From: Jason Xing <kerneljasonxing@gmail.com>
To: Vadim Fedorenko <vadim.fedorenko@linux.dev>
Cc: Willem de Bruijn <willemdebruijn.kernel@gmail.com>,
davem@davemloft.net, edumazet@google.com, kuba@kernel.org,
pabeni@redhat.com, dsahern@kernel.org, willemb@google.com,
ast@kernel.org, daniel@iogearbox.net, andrii@kernel.org,
martin.lau@linux.dev, eddyz87@gmail.com, song@kernel.org,
yonghong.song@linux.dev, john.fastabend@gmail.com,
kpsingh@kernel.org, sdf@fomichev.me, haoluo@google.com,
jolsa@kernel.org, bpf@vger.kernel.org, netdev@vger.kernel.org,
Jason Xing <kernelxing@tencent.com>
Subject: Re: [PATCH net-next 0/9] net-timestamp: bpf extension to equip applications transparently
Date: Wed, 9 Oct 2024 19:12:19 +0800 [thread overview]

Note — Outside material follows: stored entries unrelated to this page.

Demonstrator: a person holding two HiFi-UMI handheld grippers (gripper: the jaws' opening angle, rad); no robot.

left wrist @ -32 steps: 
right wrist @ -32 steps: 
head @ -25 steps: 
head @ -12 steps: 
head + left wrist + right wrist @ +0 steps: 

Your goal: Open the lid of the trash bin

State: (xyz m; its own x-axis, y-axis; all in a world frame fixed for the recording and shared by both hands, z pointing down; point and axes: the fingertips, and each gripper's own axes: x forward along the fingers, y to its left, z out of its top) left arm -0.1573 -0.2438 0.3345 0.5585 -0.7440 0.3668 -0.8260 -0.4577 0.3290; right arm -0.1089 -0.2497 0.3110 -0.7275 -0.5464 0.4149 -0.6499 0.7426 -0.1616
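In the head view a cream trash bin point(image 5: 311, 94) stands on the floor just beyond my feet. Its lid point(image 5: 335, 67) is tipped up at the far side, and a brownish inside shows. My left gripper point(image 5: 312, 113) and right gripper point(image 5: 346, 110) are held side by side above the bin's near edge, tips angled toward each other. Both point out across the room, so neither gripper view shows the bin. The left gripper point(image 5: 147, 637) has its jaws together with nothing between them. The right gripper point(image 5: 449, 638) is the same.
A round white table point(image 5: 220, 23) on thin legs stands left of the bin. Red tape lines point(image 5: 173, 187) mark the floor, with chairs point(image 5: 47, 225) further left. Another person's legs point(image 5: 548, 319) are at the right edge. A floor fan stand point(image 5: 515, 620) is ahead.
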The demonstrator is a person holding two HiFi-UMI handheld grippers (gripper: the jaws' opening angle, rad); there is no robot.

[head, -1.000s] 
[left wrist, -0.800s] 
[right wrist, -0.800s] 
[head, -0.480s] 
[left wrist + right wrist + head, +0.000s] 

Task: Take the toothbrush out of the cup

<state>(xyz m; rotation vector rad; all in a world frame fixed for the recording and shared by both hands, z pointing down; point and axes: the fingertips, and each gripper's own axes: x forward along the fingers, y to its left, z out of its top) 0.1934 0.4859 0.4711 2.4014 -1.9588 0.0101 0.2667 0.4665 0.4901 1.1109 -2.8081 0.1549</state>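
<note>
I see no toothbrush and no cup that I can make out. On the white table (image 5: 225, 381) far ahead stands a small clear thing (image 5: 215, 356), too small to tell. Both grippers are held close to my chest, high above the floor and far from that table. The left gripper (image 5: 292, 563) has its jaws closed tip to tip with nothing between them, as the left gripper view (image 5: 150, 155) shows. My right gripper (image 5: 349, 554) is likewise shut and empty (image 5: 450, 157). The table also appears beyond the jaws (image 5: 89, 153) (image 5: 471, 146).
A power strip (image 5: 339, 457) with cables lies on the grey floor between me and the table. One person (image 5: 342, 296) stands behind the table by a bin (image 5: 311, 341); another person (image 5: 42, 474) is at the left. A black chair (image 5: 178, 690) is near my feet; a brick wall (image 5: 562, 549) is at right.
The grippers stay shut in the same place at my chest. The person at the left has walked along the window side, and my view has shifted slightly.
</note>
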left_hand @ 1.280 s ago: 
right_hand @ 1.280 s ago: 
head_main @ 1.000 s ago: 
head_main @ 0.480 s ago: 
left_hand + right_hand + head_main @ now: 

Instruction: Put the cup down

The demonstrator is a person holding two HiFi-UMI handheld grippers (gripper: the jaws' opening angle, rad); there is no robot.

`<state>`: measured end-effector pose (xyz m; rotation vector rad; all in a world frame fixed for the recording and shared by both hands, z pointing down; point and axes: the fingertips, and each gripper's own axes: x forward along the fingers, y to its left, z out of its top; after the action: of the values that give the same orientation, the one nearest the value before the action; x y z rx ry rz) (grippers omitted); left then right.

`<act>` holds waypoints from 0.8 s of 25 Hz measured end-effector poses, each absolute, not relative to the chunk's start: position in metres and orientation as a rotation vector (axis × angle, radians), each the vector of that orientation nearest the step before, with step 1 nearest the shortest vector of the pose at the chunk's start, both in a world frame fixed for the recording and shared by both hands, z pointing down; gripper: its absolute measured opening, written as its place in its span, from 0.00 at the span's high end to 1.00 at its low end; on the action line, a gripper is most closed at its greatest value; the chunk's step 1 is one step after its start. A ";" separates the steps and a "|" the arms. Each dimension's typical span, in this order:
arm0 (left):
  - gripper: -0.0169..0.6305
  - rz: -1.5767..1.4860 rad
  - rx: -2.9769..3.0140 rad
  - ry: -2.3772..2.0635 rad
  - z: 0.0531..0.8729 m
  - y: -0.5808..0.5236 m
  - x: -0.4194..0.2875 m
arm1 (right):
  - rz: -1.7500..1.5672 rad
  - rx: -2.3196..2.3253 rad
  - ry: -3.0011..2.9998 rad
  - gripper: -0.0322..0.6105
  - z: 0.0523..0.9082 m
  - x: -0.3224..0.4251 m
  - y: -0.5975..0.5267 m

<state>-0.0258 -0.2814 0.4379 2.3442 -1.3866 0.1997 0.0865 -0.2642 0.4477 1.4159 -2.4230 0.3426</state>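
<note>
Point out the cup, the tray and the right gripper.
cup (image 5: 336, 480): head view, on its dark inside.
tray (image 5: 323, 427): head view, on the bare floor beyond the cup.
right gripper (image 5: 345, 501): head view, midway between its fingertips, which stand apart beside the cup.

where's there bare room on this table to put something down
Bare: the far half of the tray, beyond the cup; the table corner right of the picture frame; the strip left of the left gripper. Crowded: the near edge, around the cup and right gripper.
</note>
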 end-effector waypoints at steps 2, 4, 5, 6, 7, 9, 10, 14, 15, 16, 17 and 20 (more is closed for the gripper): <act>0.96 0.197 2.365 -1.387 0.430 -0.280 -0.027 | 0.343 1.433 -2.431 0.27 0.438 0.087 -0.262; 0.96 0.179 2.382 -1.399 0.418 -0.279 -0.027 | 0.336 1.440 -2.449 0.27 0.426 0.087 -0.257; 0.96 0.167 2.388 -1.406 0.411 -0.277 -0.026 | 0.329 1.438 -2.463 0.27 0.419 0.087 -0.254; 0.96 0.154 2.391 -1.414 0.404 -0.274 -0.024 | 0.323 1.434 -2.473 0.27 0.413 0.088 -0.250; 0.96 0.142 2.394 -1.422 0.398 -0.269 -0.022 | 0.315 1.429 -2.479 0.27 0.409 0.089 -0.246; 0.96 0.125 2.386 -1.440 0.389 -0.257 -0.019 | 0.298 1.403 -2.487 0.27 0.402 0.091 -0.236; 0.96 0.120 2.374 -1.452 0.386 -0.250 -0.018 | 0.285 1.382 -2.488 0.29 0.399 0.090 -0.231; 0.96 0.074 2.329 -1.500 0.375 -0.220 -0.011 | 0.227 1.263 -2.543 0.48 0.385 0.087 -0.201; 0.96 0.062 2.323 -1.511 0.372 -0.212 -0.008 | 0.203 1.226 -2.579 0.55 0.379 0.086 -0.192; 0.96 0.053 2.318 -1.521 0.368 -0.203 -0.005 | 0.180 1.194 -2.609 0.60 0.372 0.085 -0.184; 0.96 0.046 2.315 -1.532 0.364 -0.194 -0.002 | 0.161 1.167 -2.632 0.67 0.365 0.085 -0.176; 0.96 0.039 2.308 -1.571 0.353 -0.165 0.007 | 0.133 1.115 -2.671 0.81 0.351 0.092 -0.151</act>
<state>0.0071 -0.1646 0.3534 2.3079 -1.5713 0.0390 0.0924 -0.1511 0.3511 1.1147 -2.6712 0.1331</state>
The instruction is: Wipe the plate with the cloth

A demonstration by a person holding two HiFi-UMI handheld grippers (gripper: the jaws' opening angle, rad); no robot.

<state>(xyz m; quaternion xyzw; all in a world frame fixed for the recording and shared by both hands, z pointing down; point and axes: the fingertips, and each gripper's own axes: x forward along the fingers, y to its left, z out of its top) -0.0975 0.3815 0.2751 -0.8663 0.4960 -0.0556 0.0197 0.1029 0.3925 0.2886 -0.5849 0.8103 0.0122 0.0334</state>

Message-ID: <CAL+tcoBL22WsUbooOv6XXcGGugNyogiDhOpszGR_yj-pCdvCkA@mail.gmail.com> (raw)
In-Reply-To: <6b10ed31-c53f-4f99-9c23-e1ba34aa0905@linux.dev>
On Wed, Oct 9, 2024 at 5:28 PM Vadim Fedorenko
<vadim.fedorenko@linux.dev> wrote:
>
> On 09/10/2024 02:05, Jason Xing wrote:
> > On Wed, Oct 9, 2024 at 7:22 AM Jason Xing <kerneljasonxing@gmail.com> wrote:
> >>
> >> On Wed, Oct 9, 2024 at 2:44 AM Willem de Bruijn
> >> <willemdebruijn.kernel@gmail.com> wrote:
> >>>
> >>> Jason Xing wrote:
> >>>> From: Jason Xing <kernelxing@tencent.com>
> >>>>
> >>>> A few weeks ago, I planned to extend SO_TIMESTMAMPING feature by using
> >>>> tracepoint to print information (say, tstamp) so that we can
> >>>> transparently equip applications with this feature and require no
> >>>> modification in user side.
> >>>>
> >>>> Later, we discussed at netconf and agreed that we can use bpf for better
> >>>> extension, which is mainly suggested by John Fastabend and Willem de
> >>>> Bruijn. Many thanks here! So I post this series to see if we have a
> >>>> better solution to extend.
> >>>>
> >>>> This approach relies on existing SO_TIMESTAMPING feature, for tx path,
> >>>> users only needs to pass certain flags through bpf program to make sure
> >>>> the last skb from each sendmsg() has timestamp related controlled flag.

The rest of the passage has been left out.